For one brief moment the sight of Tak—so mouth-wateringly handsome in a bespoke tuxedo, the cut of which somehow achieved the impossible by allowing his already well-built body to look all the more powerful and dangerous—made her wonder what it would be like to go on a real date with someone like him.
She might have said made her yearn, had she not already known that was impossible. She hadn’t yearned in over thirteen years. She’d learned that bitter lesson—although she would never change her precious daughter for anything in the world.
Effie clicked her tongue impatiently—more at herself than the man standing in front of her. ‘Right, shall we go and get this over with?’
‘A woman after my own heart,’ he said, and his mouth twisted into something which looked more like the baring of teeth than an actual smile.

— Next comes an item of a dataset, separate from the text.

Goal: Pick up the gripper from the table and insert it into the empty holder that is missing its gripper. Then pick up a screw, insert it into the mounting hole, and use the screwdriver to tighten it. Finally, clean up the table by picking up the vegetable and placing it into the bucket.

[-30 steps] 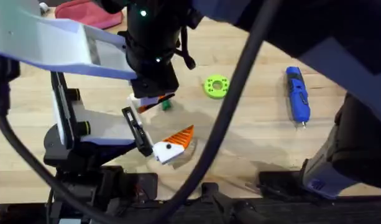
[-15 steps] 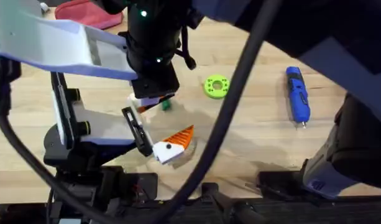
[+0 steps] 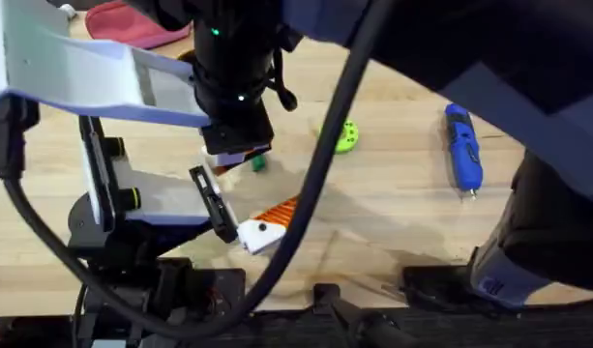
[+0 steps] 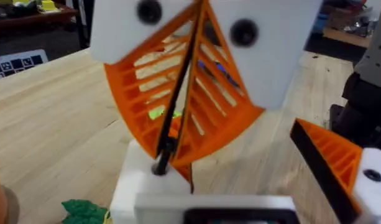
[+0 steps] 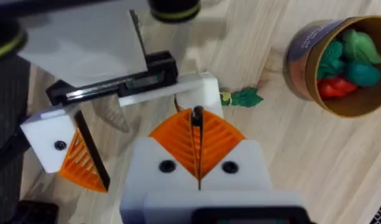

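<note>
- My right gripper (image 5: 196,115) hangs just above the empty holder (image 5: 199,87), pads pressed together; I cannot tell if they pinch anything.
- My left gripper (image 4: 209,208): cannot tell.
- 3 jobs look undone: the holder is bare, the screwdriver (image 3: 462,145) lies well apart, and the vegetable (image 5: 246,98) lies outside the bucket (image 5: 299,59).
- Pale wood table, red cloth (image 3: 132,19), dim room behind.

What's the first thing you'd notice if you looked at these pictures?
Probably the bright orange ribbed pads pressed together like a fan right in front of the left wrist camera, above a white block. Next, the blue screwdriver lying alone on the wooden table, and the brown bucket full of green and red toy vegetables.
</note>
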`<state>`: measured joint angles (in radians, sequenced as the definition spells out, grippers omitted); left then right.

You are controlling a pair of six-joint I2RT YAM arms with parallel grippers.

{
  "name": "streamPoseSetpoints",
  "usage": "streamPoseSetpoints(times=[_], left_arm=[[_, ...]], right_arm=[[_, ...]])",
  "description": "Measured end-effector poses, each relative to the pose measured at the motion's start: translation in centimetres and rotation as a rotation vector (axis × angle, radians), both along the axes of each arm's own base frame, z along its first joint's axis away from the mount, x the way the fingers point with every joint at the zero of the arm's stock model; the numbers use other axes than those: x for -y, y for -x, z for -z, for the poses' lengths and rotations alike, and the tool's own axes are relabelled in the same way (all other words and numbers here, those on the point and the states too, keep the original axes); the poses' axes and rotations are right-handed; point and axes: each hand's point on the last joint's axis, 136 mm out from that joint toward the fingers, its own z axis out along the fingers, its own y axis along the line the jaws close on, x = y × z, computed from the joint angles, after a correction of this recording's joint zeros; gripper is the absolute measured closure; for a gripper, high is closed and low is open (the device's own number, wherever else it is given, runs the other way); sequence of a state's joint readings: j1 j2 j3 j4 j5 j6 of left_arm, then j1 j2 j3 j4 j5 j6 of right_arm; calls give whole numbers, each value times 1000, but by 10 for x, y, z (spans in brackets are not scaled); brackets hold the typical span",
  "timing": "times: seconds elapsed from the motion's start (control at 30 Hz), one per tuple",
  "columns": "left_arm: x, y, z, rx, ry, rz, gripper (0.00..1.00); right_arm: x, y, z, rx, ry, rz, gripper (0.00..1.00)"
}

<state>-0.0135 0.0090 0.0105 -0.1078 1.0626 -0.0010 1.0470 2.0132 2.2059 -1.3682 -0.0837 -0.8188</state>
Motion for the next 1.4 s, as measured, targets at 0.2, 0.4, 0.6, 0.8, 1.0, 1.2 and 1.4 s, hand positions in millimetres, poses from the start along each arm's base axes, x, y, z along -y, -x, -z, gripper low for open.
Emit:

And then he stepped closer, his hand to the small of her back to guide her, and it was all Effie could do not to shiver at the delicious contact. She could put it down to nerves, and the fact that this was the first time she’d been out in two years—ever since the last hospital gala she’d been compelled to attend and had hated every moment—but she suspected that wasn’t the true root of it.
‘There’s no reason to feel nervous—’ He stopped abruptly. ‘Did you know we’d met before when we talked the other day?’
She twisted her head to look at him, surprised that he remembered her. ‘Yes, actually. I brought one of the first casualties I ever attended with the air ambulance to your hospital. You were the neurology consultant. Left-sided temporal parietal hematoma.’
‘Douglas Jacobs.’
‘You remember his name? I’m impressed.’
‘I remember,’ Tak confirmed.
She couldn’t have said what it was about his tone, but in that instant he made her believe that he remembered all his patients. That they weren’t just bodies to him. They were people.
It took her aback. Worse. It made him all the more fascinating.
‘You’re the one who diagnosed the expressive aphasia?’ Tak asked.
It had been in the notes, but she knew he was testing her. Because it mattered to him. It was a heady thought.
‘I did.’ It was all she could to sound casual. As though her body wasn’t beginning to fizz deliriously at Tak’s interest.
‘He wasn’t talking much and his vitals were stable. You did well to spot it. It was very subtle on presentation.’